Basándose en esta experiencia, James Wilson y George Kelling publicaron un artículo en 1982 llamado Ventanas Rotas, donde explican cómo, en cualquier escenario social, las pequeñas dificultades que no se afrontan ni resuelven a tiempo, pueden llegar a convertirse en problemas mayores. Si la ventana no se repara de inmediato, la probabilidad de que alguien se anime a romper unas cuantas ventanas más se hará mucho mayor. Si la norma se ignora una vez sin que nada pase, puede entonces transgredirse siempre.
Traslademos esta reflexión a otros ámbitos de la vida. Si un estudiante mortifica a otro por su manera de hablar sin que nadie lo detenga, su hostigamiento puede ir escalando hasta llegar a la agresión física. Si el profesor se burla de los alumnos que se equivocan o se atreven a opinar diferente, sin que nadie lo frene, su conducta se volverá un hábito. Si una adolescente se anima a hacerle una confidencia a su madre y recibe una feroz censura como respuesta, la confianza puede ir disminuyendo hasta arruinarse. Si usted es humillado por alguien con quien tiene un vínculo laboral o afectivo y no reacciona con energía, la vejación continuará y hasta podría trascender al ámbito público. Las ventanas, entonces, pueden romperse en un edificio tanto como en la vida interior de las personas y en la calidad de sus vínculos. Y el efecto es el mismo.

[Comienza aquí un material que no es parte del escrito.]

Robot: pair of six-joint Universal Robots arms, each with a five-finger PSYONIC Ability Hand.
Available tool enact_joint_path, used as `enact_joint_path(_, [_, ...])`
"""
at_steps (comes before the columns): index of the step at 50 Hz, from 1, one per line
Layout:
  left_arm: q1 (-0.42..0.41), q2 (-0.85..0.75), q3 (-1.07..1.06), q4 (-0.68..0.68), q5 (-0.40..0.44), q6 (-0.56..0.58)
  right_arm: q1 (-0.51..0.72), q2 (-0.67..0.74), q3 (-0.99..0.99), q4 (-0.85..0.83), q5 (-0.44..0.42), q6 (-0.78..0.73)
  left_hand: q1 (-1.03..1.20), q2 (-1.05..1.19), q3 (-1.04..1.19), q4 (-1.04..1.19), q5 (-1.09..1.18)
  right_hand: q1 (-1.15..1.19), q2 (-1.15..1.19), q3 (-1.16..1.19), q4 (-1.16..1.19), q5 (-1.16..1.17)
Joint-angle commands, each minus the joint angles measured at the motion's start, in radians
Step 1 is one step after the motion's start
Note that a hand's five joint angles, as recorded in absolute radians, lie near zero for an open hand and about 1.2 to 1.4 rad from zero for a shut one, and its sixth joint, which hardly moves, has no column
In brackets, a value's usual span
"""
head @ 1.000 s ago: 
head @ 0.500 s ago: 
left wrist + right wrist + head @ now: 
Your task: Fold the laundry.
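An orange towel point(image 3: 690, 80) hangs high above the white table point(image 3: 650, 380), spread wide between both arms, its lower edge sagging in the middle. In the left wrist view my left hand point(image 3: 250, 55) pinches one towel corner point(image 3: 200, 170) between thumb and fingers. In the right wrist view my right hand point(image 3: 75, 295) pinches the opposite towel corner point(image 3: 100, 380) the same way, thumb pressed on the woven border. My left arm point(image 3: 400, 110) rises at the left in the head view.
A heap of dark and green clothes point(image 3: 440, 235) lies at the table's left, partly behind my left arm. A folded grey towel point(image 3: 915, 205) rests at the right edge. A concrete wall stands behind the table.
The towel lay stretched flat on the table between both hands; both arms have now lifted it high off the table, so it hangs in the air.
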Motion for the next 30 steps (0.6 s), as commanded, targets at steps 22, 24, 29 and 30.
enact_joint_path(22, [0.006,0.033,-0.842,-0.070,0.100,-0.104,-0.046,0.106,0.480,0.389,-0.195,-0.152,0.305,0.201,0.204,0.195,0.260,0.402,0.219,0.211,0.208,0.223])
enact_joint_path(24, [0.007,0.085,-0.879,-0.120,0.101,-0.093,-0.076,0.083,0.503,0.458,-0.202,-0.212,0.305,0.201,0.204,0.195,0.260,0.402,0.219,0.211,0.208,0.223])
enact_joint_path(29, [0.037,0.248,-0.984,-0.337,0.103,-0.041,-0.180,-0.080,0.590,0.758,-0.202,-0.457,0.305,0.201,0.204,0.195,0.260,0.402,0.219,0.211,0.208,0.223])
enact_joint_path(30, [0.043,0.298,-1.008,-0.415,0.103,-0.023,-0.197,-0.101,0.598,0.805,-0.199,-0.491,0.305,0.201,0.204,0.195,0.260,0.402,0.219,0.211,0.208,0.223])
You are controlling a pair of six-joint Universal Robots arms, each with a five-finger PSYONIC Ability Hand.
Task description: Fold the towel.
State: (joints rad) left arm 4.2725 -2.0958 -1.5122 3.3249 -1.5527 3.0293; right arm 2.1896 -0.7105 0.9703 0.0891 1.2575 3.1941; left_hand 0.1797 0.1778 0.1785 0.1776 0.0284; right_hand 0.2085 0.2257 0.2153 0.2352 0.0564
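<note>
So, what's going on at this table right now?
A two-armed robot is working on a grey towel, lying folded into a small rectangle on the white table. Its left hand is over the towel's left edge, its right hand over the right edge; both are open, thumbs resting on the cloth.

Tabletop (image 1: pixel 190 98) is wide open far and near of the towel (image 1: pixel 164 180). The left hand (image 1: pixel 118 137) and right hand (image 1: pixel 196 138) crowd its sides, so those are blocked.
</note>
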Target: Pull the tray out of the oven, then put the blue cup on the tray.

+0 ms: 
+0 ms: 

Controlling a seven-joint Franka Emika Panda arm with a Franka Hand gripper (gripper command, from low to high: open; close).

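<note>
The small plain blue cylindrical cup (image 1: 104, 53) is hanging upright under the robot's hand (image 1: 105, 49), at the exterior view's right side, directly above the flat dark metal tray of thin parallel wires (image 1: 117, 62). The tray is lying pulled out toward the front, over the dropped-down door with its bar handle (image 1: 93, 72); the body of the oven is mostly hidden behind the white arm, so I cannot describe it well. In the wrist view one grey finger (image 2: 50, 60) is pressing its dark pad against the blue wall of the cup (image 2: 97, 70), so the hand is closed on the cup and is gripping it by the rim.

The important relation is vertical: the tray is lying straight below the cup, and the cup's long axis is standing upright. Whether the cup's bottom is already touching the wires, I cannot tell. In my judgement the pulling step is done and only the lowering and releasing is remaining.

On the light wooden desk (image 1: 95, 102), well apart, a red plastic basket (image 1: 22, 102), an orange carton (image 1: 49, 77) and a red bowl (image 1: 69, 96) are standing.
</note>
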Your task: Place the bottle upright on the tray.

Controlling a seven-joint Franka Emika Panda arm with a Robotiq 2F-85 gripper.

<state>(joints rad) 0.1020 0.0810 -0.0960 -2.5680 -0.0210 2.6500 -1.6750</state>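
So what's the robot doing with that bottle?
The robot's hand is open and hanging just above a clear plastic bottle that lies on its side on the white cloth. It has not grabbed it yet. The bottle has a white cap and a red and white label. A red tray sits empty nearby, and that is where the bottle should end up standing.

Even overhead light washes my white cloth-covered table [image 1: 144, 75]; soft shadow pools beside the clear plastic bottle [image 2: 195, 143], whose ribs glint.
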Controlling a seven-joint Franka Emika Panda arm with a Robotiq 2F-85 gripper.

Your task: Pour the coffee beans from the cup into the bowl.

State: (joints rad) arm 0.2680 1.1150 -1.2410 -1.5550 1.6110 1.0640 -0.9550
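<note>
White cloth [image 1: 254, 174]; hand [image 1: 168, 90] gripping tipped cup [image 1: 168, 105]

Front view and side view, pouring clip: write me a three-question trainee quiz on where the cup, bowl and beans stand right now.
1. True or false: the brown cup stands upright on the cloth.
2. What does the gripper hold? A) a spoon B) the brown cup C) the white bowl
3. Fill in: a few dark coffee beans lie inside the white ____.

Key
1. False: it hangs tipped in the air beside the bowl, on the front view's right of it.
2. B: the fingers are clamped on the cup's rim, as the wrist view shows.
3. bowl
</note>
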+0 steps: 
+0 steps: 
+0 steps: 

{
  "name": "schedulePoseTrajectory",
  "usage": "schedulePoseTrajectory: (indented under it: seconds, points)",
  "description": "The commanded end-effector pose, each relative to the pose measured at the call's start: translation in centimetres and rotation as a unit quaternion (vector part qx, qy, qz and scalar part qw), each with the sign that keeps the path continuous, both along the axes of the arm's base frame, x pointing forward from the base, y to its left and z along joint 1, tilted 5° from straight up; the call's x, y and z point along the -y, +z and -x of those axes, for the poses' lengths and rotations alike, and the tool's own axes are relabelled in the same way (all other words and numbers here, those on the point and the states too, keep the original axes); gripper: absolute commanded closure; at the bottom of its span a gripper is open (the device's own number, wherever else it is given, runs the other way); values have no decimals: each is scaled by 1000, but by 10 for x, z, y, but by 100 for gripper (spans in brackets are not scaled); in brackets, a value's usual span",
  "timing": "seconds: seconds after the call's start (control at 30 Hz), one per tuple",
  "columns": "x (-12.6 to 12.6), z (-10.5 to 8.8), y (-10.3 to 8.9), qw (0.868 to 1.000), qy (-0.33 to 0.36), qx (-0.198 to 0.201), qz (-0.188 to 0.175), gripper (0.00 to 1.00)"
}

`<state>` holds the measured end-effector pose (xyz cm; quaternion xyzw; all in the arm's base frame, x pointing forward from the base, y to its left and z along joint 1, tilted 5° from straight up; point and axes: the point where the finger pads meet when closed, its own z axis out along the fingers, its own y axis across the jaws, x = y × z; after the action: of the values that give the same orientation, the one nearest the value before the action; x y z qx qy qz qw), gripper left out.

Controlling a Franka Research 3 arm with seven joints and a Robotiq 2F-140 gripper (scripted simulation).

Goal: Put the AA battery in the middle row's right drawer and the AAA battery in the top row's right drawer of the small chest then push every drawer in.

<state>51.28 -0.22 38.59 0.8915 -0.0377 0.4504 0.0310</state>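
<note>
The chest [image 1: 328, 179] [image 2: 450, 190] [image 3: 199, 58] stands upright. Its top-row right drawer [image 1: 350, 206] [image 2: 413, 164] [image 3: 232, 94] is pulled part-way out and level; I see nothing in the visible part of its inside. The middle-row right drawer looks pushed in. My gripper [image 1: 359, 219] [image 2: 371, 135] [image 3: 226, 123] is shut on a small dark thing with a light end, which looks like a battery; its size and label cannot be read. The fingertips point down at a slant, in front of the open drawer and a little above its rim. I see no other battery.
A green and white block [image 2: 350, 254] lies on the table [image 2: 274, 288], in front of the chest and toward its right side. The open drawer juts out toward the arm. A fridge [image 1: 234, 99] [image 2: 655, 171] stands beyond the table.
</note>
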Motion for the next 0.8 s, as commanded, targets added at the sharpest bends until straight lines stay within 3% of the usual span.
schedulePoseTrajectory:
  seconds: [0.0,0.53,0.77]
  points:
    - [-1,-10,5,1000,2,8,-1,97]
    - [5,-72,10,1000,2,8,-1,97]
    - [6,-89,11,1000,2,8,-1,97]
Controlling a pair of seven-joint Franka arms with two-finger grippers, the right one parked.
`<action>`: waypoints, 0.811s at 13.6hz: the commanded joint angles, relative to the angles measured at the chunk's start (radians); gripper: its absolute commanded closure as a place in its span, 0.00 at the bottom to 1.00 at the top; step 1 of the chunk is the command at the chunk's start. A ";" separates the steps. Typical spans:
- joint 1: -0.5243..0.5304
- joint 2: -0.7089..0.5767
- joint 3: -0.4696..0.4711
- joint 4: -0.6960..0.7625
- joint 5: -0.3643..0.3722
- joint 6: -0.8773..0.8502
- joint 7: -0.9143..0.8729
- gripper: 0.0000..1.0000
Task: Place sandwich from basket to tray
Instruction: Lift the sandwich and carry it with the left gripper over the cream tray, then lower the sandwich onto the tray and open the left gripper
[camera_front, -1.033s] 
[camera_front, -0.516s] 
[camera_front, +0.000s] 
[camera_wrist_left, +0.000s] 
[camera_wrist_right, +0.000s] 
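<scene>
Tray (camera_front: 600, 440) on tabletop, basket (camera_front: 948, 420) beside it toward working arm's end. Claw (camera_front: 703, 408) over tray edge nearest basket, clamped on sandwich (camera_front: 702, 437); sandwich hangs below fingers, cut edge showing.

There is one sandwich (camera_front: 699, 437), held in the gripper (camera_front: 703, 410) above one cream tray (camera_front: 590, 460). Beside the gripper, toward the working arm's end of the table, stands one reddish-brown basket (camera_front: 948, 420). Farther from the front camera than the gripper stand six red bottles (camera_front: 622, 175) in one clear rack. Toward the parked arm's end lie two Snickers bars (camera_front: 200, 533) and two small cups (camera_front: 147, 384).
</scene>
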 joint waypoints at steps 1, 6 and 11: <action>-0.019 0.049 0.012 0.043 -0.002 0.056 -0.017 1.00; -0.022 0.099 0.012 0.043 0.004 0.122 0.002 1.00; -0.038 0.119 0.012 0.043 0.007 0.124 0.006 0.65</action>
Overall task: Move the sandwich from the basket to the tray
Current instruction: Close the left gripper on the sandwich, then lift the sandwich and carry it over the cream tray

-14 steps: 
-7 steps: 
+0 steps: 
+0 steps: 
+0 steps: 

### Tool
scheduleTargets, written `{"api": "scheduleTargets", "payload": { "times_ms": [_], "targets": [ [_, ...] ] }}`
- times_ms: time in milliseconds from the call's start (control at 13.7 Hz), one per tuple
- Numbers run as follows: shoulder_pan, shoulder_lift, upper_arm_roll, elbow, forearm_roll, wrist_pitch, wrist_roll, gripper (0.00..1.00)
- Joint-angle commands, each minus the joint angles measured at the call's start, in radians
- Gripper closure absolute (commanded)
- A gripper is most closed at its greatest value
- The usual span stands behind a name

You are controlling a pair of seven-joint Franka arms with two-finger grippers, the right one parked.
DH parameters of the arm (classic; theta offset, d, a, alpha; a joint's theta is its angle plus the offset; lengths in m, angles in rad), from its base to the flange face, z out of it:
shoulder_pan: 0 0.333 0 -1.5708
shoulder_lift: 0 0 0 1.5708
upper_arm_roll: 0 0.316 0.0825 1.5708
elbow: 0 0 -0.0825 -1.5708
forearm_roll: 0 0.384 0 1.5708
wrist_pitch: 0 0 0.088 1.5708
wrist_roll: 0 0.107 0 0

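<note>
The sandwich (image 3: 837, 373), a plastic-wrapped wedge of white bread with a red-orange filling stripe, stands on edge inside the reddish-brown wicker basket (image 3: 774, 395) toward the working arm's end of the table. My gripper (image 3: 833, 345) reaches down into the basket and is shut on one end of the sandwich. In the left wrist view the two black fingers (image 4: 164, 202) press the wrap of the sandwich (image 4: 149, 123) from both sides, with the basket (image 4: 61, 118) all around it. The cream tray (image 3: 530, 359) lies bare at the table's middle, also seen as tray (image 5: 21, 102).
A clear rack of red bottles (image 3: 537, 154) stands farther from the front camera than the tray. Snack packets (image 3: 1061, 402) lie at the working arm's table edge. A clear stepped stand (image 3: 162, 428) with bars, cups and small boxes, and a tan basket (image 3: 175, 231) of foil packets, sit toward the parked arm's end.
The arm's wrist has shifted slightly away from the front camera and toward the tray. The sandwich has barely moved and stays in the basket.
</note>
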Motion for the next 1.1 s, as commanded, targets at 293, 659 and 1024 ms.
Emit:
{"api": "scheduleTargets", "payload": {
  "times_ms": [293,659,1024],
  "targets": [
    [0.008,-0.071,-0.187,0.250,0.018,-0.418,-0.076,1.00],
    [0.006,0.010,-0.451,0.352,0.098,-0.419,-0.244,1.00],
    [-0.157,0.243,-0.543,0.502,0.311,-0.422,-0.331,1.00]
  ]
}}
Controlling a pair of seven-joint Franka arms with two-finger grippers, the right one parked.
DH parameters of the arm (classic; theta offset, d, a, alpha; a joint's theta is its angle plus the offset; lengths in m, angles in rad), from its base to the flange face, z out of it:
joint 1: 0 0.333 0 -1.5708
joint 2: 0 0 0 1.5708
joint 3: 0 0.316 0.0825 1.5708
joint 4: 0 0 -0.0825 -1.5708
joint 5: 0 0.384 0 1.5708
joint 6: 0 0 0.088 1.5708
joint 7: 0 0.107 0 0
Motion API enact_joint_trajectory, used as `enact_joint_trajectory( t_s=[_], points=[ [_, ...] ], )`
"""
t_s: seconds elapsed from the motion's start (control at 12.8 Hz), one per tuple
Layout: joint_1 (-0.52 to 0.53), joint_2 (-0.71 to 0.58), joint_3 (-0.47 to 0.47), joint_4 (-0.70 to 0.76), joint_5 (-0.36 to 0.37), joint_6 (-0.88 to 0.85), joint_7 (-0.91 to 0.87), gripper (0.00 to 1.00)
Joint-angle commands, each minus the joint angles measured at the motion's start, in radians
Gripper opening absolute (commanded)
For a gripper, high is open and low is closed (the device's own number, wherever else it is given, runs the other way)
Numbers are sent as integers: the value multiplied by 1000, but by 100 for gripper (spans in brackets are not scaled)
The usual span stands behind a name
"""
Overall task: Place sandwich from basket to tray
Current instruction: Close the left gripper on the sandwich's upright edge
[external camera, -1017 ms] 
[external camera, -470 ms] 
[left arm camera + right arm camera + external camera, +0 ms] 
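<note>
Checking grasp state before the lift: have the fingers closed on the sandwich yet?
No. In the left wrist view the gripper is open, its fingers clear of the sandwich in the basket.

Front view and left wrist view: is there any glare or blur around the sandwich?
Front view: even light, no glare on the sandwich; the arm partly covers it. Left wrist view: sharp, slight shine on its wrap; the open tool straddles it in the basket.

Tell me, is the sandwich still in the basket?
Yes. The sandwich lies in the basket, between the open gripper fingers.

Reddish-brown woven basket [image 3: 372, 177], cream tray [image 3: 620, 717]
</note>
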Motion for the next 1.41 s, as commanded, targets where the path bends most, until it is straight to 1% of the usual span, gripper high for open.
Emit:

¿Son nuestras escuelas públicas edificios con ventanas rotas? ¿Lo son las relaciones habituales entre maestros y alumnos? ¿Lo son las relaciones entre escuela y familias? ¿Lo son también las relaciones entre padres e hijos? En todos estos casos, la respuesta pasa por averiguar cuáles son los límites, quiénes los ponen, cómo se hacen respetar y qué seguridades hay de que el simple, saludable y necesario hecho de trazar la cancha no traerá consecuencias peores a quienes cometan esa osadía. Porque un mundo sin reglas le es más ventajoso a quien tiene la fuerza para imponerlas, ignorarlas, pisotearlas o cambiarlas cuando desee, según su conveniencia.
Justamente, en un mundo plagado de adultos y hecho a su medida, los estudiantes -niños y adolescentes al fin y al cabo- no son los que trazan las fronteras entre lo permisible y lo no permisible. Por tanto, son invadidos y faltados en su intimidad y sus sentimientos, en especial las mujeres, cuantas veces sus padres o sus maestros lo crean necesario. Aunque la investigación le concede mucho peso a favor de los aprendizajes, la calidad del llamado clima escolar, que alude a la calidad de las relaciones humanas y a la posibilidad de sentirse acogido, entendido y respetado en las escuelas, sigue siendo un desafío de segundo orden para la política educativa. Y lo seguirá siendo, hasta que los estudiantes hagan sentir su voz y acumulen la fuerza necesaria para decir basta.